Introduced in 2008 was legislation supported by the Retail Council that would prohibit the sale of gift cards containing expiration dates and would remove gift cards from the provisions of New York’s Abandoned Property Law, among other provisions.  S.7891 (Fuschillo)/ A.11034 (Pheffer) was held in the Senate Rules and Assembly Consumer Affairs Committees and has not yet been introduced in 2010.

At a glance

  • Because the preponderance of retailer-issued gift cards carry neither fees nor expiration dates, the Retail Council supports New York’s statutes that require certain disclosures on any gift cards carrying terms and conditions (Chapters 170, 171 and 507, Laws of 2004). 

  • Legislation or ill-conceived budget proposals that attempt to define unclaimed gift cards as abandoned property - regardless of expiration date - will be met with staunch opposition from retailers, most notably those that offer gift cards without expiration date restrictions, fees or terms. Consumers, too, would be misinformed when purchasing an ‘unexpired gift card’ if unclaimed balances were forced to be re-directed inappropriately to the New York State treasury.

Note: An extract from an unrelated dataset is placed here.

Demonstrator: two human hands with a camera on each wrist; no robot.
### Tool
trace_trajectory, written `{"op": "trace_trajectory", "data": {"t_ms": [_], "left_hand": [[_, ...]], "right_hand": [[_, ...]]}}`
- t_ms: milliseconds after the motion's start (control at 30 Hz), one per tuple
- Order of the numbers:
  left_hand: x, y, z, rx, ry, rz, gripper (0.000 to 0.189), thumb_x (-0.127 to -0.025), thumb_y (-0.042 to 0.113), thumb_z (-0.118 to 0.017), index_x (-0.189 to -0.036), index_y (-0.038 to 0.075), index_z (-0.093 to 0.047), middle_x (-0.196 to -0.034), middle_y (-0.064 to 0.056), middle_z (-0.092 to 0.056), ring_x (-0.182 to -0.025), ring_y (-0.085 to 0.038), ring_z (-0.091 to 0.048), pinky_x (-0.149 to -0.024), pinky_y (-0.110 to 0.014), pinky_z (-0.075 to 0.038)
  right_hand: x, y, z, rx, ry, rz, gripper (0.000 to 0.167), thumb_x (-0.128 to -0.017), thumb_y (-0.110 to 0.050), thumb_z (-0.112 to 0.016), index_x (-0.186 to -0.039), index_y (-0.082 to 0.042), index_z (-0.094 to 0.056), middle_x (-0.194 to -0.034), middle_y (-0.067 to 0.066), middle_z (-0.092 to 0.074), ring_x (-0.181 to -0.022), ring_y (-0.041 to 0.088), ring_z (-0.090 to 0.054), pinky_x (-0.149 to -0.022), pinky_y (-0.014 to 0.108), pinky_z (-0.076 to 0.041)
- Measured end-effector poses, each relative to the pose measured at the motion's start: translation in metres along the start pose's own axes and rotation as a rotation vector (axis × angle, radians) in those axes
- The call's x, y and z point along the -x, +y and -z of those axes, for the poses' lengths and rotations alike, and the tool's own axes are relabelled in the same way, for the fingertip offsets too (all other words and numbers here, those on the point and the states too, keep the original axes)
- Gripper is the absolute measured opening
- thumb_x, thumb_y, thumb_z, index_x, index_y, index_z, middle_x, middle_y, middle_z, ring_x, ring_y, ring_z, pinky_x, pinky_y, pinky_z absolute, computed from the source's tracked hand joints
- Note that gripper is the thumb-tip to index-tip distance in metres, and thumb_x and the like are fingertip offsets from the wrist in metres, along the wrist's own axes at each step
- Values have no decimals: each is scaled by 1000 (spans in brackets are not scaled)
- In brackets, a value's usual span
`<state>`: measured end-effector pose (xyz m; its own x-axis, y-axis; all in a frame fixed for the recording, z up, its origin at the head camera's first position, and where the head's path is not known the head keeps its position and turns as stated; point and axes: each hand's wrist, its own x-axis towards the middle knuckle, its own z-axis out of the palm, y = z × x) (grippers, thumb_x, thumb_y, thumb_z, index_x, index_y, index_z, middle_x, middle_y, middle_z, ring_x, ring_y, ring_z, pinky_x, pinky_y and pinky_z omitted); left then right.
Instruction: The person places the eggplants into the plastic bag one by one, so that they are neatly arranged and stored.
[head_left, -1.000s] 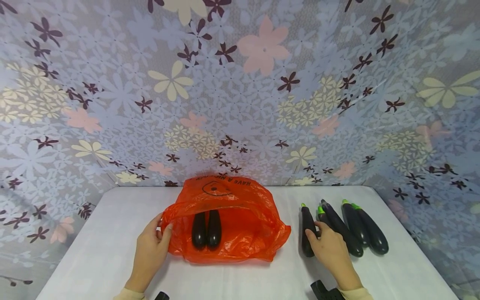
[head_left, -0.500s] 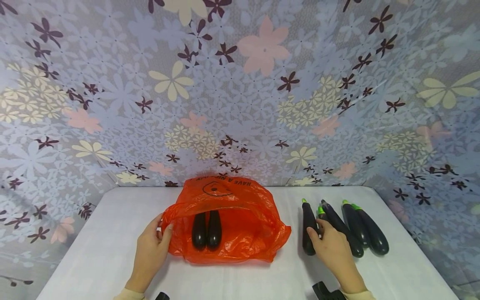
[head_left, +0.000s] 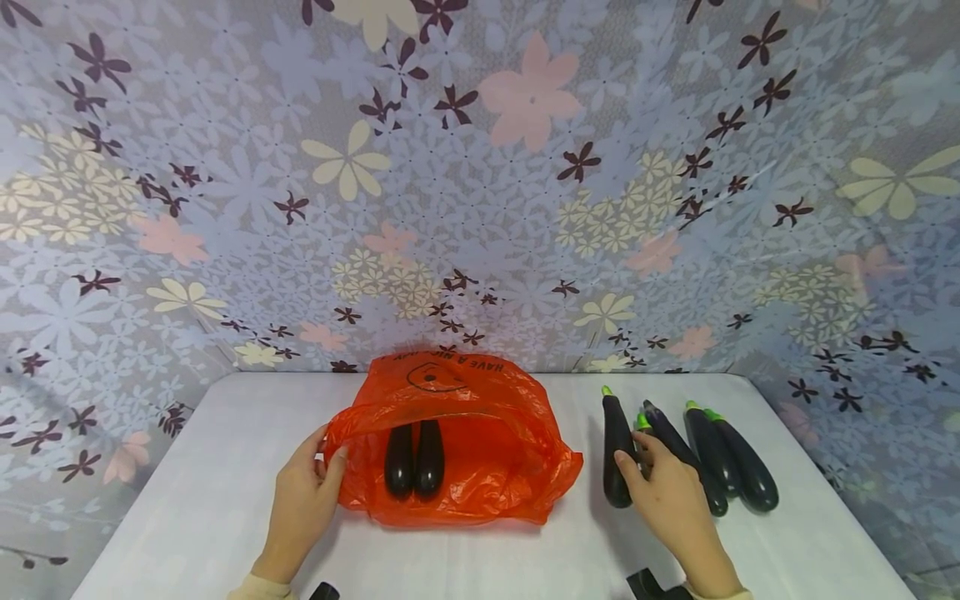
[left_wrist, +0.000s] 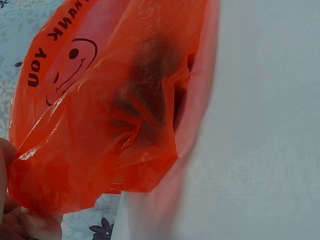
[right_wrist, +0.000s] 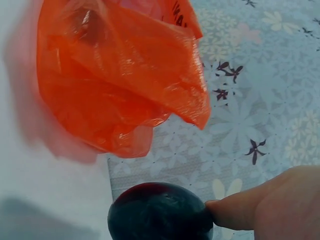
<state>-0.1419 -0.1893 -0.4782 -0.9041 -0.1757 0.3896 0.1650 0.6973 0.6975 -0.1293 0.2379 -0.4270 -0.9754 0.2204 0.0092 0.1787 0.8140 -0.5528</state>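
Observation:
An orange plastic bag lies with its mouth toward me, two dark eggplants side by side inside. At its left edge my left hand pinches the film between thumb and fingers; the left wrist view shows the fingertips at the bag's corner. To the right of the bag, my right hand grips a dark eggplant with a green stem end, thumb on its near side. Its rounded end fills the bottom of the right wrist view. A shadow shows below it on the table.
Several more eggplants lie at the right of the white table, one partly behind my right hand. A flower-patterned cloth rises behind the table's back edge. Dark straps or mounts show near the wrists.
The eggplant in my right hand has shifted slightly away from me and up, and its shadow has spread below it. My left hand and the bag stay put.

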Motion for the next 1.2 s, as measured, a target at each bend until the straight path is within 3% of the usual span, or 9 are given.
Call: {"op": "trace_trajectory", "data": {"t_ms": [300,900,1200], "left_hand": [[3,-1,0,5,17,-5,41,-97,11,-64,-132,-8,-57,-90,-11,-59,-62,-11,-45,-50,-23,-41],[5,2,1,-6,-4,12,42,-99,14,-62,-134,-7,-55,-87,-9,-57,-62,-12,-46,-51,-23,-42],[5,3,2,-12,-3,14,42,-98,14,-62,-134,-6,-55,-91,-11,-59,-64,-13,-46,-52,-22,-42]], "right_hand": [[8,-6,12,-32,2,62,59,-102,-36,-56,-143,5,-48,-120,30,-65,-101,41,-68,-80,55,-54],[24,-24,23,-83,8,91,59,-102,-41,-57,-144,-1,-49,-122,27,-65,-98,37,-69,-76,48,-58],[32,-36,27,-129,5,101,54,-101,-36,-59,-144,-5,-51,-125,24,-65,-97,32,-70,-75,45,-58]]}}
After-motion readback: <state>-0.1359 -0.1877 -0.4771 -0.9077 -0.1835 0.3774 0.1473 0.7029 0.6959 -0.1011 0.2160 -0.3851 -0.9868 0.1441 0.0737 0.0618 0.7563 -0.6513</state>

  • Efforts to limit or prohibit outright such terms and conditions are based on the flawed assumption that ‘a gift card is the same as cash.’ When a consumer purchases a gift card, his or her cash is converted into a proprietary product for use in a specific location(s) in exchange for merchandise or service. Retailers and others offering gift cards are therefore prohibited from treating the product as if it were ‘the same as cash’ and must abide by certain bookkeeping standards and requirements. As a result, they may apply terms and conditions that should be appropriately disclosed to customers at the point-of-purchase. 
  • Behind the popular ease and convenience of the cards for consumers is a complicated and expensive web of technology and bookkeeping requirements which many retailers have absorbed entirely. Others have chosen to apply certain terms and conditions to the cards which they deem necessary within their own business models. Not all merchants apply such terms and conditions, however.  Choices available to consumers today free the shopper from being forced to buy a gift card from a specific merchant.
 
  • Electronic gift cards have become tremendously popular with consumers in retail stores, restaurants, shopping malls, and other service providers. A survey conducted by the National Retail Federation revealed that over 77 percent of consumers planned on purchasing a gift card during the 2009 holiday shopping season - a figure that typically increases annually as a growing number of consumers rely on the freedom and choice that accompanies a gift card product.
 
  • Theft and fraud - including the Internet-based auctions of illegally purloined and activated gift cards - add new layers of costs for merchants and honest consumers alike.
 
  • Consumers will vote with their wallets. If they are unhappy with a merchant’s gift card policy, they will shop elsewhere.